* **Activity**
Your output should be the lines of the data that follow, reproduced exactly from the first through the line bearing "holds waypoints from".
------ Provided records
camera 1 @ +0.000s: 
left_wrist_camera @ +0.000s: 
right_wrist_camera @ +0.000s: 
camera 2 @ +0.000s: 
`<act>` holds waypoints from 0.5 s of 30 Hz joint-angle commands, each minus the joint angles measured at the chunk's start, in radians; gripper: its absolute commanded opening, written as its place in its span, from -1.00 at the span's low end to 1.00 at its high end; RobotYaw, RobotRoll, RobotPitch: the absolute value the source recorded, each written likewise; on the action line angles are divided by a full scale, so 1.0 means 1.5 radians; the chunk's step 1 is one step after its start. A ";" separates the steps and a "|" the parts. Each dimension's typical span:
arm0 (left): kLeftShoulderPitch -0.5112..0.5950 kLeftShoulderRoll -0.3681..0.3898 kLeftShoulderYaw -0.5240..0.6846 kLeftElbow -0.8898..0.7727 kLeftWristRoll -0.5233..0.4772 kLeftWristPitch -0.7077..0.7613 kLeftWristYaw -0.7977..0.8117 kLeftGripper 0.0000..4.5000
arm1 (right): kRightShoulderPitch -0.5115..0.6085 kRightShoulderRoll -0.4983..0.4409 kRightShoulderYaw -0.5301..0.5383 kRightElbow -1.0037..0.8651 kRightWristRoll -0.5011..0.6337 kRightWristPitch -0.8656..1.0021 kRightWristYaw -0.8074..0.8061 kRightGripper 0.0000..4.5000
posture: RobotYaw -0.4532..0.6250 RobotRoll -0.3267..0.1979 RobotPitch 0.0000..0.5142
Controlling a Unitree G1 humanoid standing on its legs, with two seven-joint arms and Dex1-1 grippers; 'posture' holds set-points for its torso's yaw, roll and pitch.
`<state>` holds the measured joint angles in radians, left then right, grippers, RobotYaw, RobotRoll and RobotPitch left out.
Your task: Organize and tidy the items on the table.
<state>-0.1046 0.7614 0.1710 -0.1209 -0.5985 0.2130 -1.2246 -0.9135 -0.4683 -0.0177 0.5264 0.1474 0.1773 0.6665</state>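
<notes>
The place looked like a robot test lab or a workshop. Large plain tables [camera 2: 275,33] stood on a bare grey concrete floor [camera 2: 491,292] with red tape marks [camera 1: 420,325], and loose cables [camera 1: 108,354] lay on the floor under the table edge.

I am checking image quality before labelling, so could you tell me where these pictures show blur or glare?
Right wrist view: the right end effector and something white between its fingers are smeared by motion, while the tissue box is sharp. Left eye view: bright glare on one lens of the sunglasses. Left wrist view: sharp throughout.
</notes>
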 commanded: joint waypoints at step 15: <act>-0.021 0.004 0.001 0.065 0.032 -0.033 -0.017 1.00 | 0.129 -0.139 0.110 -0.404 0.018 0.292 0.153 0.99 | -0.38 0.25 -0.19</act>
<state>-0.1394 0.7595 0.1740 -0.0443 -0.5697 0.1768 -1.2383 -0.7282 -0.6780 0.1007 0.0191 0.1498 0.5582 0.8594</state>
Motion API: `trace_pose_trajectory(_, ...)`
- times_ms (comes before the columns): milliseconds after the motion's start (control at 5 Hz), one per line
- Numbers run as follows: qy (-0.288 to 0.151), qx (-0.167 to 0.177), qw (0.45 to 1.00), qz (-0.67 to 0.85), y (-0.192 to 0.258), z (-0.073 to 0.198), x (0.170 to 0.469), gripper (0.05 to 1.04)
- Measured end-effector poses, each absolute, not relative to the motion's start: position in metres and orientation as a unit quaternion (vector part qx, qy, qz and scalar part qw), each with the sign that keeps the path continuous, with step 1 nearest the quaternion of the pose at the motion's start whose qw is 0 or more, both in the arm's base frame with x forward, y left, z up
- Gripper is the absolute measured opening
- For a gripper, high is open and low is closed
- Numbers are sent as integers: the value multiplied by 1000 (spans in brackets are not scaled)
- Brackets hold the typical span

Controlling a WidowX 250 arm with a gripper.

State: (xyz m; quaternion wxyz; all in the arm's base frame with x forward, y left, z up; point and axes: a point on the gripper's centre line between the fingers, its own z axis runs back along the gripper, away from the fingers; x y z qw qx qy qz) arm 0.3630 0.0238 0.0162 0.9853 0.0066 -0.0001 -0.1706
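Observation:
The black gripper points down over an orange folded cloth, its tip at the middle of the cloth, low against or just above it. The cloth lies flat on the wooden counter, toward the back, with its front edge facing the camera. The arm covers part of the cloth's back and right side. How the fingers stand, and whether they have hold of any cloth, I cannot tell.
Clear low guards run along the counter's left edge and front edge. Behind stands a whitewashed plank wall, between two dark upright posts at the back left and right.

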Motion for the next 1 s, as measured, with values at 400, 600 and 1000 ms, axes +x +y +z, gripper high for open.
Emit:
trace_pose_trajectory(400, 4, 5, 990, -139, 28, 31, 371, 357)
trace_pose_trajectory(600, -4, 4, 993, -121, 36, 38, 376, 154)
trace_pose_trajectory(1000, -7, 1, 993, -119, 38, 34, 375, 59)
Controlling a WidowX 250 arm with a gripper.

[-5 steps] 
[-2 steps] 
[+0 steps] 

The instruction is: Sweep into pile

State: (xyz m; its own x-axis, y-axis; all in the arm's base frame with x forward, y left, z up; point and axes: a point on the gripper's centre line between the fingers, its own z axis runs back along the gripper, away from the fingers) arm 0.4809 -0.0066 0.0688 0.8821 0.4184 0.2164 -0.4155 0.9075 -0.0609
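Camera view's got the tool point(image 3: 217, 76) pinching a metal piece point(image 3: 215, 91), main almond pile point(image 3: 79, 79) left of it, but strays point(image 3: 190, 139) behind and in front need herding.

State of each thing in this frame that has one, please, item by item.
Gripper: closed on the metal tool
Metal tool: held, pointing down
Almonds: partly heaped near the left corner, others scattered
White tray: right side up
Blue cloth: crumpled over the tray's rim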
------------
* **Answer box**
camera 1 @ +0.000s: 
left_wrist_camera @ +0.000s: 
right_wrist_camera @ +0.000s: 
camera 2 @ +0.000s: 
`<act>` holds waypoints from 0.5 s of 30 Hz joint-angle commands, each minus the joint angles measured at the chunk's start, in radians; gripper: its absolute commanded opening, written as its place in its span, from -1.00 at the span's low end to 1.00 at its high end; RobotYaw, RobotRoll, RobotPitch: the absolute value the source recorded, each written likewise; on the action line angles are divided by a full scale, so 1.0 means 1.5 radians; the chunk's step 1 is one step after its start. A ";" separates the steps and a "|" the parts. Each dimension's typical span:

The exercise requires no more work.